### WORK ITEM
What you should give back is a precise copy of the lines below from the one containing "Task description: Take" through the one containing "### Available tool", with no pictures.

### THE DATA
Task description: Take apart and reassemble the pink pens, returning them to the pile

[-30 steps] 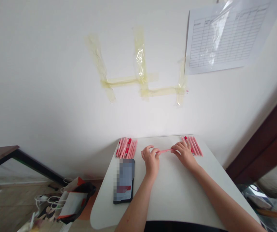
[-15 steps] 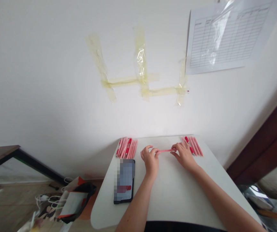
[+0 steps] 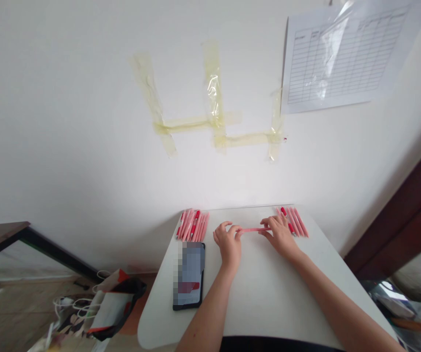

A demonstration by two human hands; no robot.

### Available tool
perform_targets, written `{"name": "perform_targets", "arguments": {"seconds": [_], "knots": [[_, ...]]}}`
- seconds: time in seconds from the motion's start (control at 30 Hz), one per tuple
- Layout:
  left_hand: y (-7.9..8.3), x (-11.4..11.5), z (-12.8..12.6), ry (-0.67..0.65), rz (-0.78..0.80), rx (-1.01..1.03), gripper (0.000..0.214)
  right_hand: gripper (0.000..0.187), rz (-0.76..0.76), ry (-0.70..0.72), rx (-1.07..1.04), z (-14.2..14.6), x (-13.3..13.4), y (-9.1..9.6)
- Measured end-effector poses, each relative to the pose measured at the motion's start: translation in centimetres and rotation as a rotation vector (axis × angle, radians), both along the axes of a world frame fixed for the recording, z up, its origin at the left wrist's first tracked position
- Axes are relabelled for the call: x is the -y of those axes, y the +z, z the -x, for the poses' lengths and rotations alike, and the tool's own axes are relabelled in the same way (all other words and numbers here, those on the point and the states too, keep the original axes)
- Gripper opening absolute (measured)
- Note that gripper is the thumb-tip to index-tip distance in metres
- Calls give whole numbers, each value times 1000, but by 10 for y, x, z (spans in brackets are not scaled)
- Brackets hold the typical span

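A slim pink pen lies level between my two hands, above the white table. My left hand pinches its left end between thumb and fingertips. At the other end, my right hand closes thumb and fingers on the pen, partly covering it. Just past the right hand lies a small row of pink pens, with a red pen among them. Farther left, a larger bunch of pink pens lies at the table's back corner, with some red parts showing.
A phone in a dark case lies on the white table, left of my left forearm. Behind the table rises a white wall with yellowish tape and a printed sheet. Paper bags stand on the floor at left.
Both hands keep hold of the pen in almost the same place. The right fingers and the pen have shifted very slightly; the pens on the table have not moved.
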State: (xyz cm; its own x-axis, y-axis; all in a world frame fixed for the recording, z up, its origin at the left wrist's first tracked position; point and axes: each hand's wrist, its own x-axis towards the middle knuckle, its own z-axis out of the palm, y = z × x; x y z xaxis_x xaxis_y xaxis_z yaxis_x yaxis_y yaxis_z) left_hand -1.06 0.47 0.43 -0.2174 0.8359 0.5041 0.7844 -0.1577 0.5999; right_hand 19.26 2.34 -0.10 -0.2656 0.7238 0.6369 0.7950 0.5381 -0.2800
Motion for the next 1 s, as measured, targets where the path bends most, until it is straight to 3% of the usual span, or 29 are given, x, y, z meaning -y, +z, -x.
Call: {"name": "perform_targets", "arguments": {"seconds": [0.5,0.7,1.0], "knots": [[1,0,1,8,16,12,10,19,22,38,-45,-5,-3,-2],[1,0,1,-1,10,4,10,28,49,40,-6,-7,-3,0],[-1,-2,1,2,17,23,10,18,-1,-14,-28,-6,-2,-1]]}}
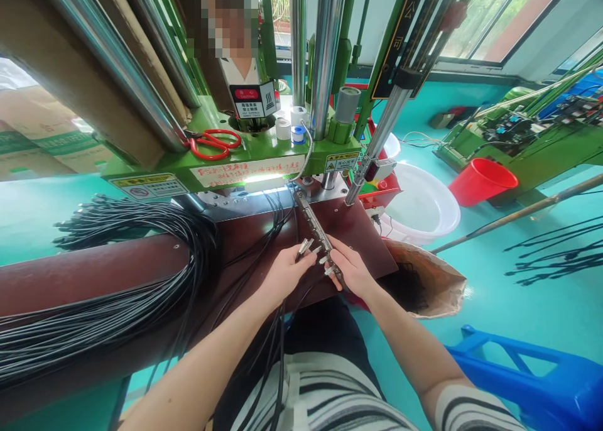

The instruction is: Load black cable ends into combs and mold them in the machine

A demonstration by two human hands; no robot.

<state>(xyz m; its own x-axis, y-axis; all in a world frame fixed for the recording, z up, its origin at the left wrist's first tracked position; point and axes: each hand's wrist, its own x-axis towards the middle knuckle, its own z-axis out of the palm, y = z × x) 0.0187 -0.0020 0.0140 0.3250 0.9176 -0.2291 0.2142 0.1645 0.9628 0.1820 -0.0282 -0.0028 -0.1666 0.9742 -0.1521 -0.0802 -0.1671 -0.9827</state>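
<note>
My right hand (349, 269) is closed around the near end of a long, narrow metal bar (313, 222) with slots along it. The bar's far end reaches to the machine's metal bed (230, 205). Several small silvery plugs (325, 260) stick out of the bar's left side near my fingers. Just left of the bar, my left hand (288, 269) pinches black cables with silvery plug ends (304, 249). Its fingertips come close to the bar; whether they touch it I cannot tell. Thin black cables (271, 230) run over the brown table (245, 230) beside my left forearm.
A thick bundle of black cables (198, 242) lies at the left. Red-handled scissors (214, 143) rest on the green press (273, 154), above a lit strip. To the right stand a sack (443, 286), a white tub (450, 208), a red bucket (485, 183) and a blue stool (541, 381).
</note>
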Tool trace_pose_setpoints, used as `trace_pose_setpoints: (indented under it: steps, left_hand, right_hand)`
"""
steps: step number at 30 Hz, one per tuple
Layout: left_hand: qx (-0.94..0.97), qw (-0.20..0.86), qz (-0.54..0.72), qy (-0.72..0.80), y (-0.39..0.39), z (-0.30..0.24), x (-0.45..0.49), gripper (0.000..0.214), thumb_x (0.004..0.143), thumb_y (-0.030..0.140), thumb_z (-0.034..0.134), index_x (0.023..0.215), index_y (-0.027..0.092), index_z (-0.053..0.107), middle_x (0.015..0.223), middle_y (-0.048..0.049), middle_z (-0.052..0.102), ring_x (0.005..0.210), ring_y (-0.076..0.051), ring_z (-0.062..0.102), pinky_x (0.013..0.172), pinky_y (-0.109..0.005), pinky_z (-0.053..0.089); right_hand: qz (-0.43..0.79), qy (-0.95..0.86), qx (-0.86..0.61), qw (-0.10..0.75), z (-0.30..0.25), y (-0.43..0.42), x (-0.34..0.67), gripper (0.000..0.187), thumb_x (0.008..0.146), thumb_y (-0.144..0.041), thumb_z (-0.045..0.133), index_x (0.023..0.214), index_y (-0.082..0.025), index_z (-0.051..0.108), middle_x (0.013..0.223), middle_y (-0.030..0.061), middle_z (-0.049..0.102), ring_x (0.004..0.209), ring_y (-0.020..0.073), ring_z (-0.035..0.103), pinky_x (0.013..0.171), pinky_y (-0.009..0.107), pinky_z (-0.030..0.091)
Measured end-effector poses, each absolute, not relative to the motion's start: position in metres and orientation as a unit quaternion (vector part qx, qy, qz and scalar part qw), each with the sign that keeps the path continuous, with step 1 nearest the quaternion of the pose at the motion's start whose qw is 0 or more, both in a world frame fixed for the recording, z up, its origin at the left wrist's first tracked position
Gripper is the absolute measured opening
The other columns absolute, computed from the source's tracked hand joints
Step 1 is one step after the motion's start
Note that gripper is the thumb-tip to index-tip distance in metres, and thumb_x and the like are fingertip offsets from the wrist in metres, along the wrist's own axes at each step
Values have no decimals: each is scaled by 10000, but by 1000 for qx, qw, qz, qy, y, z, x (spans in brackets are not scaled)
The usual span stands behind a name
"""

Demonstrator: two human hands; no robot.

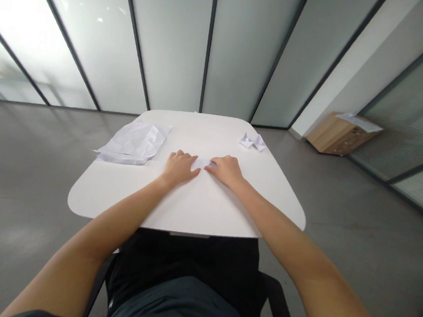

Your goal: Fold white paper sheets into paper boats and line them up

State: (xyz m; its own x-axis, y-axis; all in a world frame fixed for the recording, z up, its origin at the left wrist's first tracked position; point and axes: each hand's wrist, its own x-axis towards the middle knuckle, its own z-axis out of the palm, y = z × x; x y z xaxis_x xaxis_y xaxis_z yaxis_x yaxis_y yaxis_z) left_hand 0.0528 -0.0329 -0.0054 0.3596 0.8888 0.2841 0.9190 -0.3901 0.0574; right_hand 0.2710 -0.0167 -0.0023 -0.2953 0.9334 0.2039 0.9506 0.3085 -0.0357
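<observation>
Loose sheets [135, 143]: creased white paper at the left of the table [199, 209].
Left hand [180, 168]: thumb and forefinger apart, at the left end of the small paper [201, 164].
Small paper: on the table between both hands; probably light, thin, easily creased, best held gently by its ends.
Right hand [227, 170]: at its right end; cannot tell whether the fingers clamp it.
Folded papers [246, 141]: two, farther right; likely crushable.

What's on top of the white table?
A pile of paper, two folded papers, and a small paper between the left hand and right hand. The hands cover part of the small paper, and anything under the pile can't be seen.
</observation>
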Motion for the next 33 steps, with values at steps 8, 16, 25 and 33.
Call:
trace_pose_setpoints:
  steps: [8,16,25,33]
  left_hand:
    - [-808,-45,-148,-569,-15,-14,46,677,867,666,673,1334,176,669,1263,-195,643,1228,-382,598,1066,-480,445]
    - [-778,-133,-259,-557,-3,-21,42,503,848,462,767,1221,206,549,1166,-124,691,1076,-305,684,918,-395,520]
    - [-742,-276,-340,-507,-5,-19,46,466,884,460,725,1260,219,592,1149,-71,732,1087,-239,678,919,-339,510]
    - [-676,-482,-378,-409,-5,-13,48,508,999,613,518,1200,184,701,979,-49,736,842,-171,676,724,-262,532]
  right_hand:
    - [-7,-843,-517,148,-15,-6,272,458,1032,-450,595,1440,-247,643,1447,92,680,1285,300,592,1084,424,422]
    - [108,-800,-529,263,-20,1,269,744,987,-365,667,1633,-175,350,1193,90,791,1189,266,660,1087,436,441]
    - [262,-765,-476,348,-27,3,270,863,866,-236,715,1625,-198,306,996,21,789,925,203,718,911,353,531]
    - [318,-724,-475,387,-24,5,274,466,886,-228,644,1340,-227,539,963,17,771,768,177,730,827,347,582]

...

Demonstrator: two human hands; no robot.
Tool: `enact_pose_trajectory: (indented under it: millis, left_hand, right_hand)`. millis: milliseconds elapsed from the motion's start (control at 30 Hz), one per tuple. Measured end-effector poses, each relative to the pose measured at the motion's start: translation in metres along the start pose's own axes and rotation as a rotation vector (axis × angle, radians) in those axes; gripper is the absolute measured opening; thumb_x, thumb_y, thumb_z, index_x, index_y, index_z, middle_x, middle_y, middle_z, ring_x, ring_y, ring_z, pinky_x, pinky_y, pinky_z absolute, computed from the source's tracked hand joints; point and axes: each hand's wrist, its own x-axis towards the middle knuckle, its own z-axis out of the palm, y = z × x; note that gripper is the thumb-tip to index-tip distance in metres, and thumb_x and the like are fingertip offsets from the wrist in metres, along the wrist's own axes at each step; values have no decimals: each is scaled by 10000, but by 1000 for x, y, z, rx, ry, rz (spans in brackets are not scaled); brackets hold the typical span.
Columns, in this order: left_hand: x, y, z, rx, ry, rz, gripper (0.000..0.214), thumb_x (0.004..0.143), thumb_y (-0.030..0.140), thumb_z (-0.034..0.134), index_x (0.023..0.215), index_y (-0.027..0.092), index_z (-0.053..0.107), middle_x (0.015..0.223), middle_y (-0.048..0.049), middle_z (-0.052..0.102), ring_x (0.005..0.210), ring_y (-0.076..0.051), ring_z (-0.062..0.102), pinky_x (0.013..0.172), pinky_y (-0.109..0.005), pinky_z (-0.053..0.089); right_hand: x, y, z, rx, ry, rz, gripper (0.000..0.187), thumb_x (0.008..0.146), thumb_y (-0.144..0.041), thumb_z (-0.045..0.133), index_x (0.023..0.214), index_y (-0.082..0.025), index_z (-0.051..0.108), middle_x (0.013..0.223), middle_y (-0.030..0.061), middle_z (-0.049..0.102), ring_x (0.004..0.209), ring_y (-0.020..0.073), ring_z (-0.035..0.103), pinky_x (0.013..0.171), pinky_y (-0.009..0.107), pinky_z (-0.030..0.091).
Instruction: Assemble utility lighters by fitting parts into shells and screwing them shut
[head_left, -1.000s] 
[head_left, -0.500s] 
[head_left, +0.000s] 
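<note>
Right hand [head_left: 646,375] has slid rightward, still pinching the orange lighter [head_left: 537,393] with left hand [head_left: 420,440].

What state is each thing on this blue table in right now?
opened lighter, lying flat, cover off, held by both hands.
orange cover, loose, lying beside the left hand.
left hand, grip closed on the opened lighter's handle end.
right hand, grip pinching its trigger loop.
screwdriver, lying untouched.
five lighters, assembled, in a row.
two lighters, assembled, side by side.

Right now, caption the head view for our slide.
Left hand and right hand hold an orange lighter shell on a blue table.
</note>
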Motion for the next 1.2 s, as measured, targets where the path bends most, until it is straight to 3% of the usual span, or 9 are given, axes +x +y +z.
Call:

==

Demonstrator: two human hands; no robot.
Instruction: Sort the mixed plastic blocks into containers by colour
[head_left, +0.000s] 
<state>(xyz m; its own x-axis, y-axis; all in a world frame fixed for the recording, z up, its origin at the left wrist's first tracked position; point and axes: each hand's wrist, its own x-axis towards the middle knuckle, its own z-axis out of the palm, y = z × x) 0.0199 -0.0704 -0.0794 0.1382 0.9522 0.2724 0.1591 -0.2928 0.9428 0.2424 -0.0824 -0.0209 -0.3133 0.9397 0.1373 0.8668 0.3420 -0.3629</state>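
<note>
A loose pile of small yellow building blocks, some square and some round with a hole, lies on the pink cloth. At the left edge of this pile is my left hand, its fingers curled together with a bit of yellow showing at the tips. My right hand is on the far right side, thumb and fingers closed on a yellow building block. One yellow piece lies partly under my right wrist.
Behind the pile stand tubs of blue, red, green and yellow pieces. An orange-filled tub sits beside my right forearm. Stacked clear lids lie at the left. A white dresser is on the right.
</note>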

### TASK OUTPUT
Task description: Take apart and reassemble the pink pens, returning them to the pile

[-30 steps] 
[-15 steps] 
[+0 steps] 

A demonstration by two human hands; no robot.

### Available tool

Nothing remains to be added to the exercise.